Wednesday, October 29, 2014

The Generosity of Other Writers from Terry Shames

I'm so pleased to have Terry Shames on my Travels today! Here's a bit about her and her books:

Terry Shames writes the best-selling Samuel Craddock mystery series, set in the fictitious town of Jarrett Creek, Texas. Her first novel, A Killing at Cotton Hill (July 2013) was a finalist for the Left Coast Crime award for best mystery of 2013, the Strand Magazine Critics Award, and a Macavity Award for Best First Novel of 2013. MysteryPeople named it one of the five top debut mysteries of 2013.

The Last Death of Jack Harbin (January 2013) was named one of the top five mysteries of 2013 by Library Journal. Dead Broke in Jarrett Creek came out October, 2014. A Deadly Affair at Bobtail Ridge comes out in April, 2015.

And now, her essay on The Generosity of Other Writers, something I should blog about more often myself.

Tomorrow night I’ll be appearing at a local bookstore in the Bay Area. It’s advertised as “In Conversation” with another author, Keith Raffel. Ever since I was first published a year ago last July, Keith has kept up a constant drumbeat for my books. There’s no quid pro quo here—he does the same for other writers as well, and as far as I can tell expects nothing in return. Now as it happens, I like Keith’s books and am only two happy to reciprocate. We’re both working hard to make our books stand out in a sea of good books. And there are other authors who do the same thing—Susan Shea, Cara Black, Sheldon Siegel, and Sophie Littlefield to name a few.

I’ve had other writers offer to push my books—in return for doing the same for theirs. I’m not put off by that request. I know that all but the most successful writers struggle to find innovative ways to make their voices heard. Many of us feel embarrassed to beat our own drums. But I read a wonderful thought that made me feel better about it. The writer said not to be embarrassed, that after all we wanted people to read our books. Promotion is just a way to make sure people know about the books. We can’t make people read them or like them—but we can at least introduce readers to them.

That’s why it’s even more precious when a successful writer puts the word out without expectation of return. The first person who did that for me was Carolyn Hart. Speaking to the audience at Malice Domestic 2013, she mentioned my first book as one she had recently read and liked. Since then, I’ve been astonished by the way other writers with thriving careers take time out of their busy lives to promote their fellow-authors. I’ve been gratified when I asked for blurbs from writers I admire and they said, “of course.” For me to try to reciprocate for most of them, who are at the top of the heap, would be like adding a cup of sand to a beach.

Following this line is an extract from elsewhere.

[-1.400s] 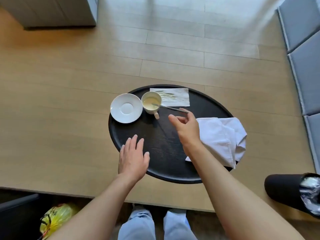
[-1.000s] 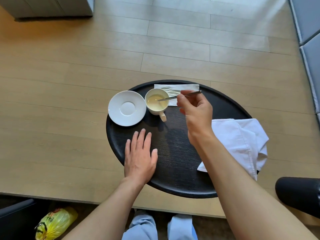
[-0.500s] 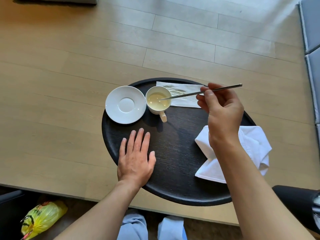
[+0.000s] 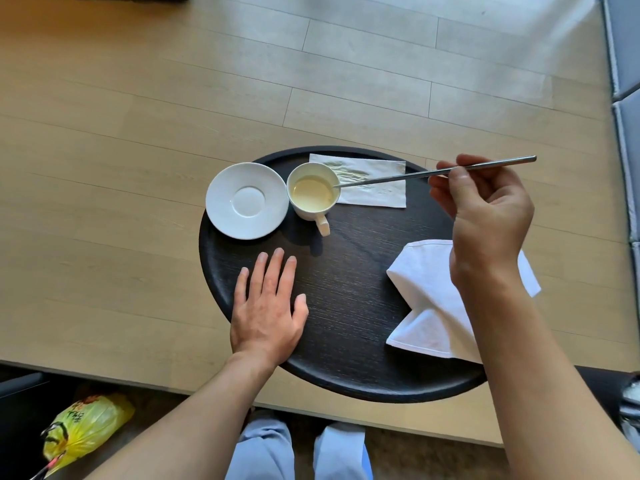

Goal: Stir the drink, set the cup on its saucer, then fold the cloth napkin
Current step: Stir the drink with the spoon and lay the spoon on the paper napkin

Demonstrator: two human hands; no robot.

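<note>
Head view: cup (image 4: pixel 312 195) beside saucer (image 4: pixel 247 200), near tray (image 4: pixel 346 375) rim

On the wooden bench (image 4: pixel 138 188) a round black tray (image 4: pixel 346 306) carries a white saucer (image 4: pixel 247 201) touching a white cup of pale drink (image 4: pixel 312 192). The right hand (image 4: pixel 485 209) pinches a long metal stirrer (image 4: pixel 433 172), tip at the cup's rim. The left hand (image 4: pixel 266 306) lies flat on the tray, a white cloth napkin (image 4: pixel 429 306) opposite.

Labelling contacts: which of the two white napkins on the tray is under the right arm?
The cloth napkin, crumpled at the tray's right edge; the flat paper napkin lies behind the cup, clear of the arm.
</note>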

The only way I know to pay those authors back is to pay it forward for new ones. I love it when someone at a reading asks me what authors I enjoy. I mention a few of the standards—Deborah Crombie, Michael Connelly, Rhys Bowen, and Hank Phillipi Ryan—but I also make sure to slip in a few authors I’ve recently discovered and enjoyed—Frank Hayes, Lynne Raimondo, JCarson Black, and Lori Rader-Day. People are starting to ask me to blurb their books, and I’ve been really lucky to find some gems: Andrew MacRae and Anonymous-9 to name a couple. I’m delighted to do for them what generous writers have done for me.

Writers are in a hard business—with an emphasis on the word “business.” I think we’re lucky that it’s a business full of generous people, willing to help each other out.

Who are some of the new writers you’ve discovered recently?

Kaye again. I want to tell you a bit about Terry's latest, Dead Broke in Jarrett Creek:  With Jarrett Creek bankrupt and the police department in disarray, Samuel Craddock becomes temporary chief of police by default. Faced with a murder investigation, Craddock discovers that the town’s financial woes had nothing to do with incompetence and that murder is only one of the crimes he has to solve.

Please visit Terry at to learn more about her and the series.


  1. You said it perfectly, Terry. Other authors can be so generous, and when I an I try to reciprocate. I'm glad to hear you've had such wonderful authors in your life.

  2. She did, didn't she? I don't know a single writer who has come into contact with Carolyn Hart who hasn't come away adoring her--me included. She's the best! Thank goodness for all the help I've gotten over the years.

  3. This is something I discovered when I first joined Sisters in Crime. I remember one Holiday party literally sitting at the feet of Caroline Todd (half of Charles Todd) as she told us how they write the murderer. What a wonderful lesson, freely given.
    I try to do my part in return.

  4. I should have mentioned Caroline Todd. Another generous person. But if started naming them all, we wouldn't have room!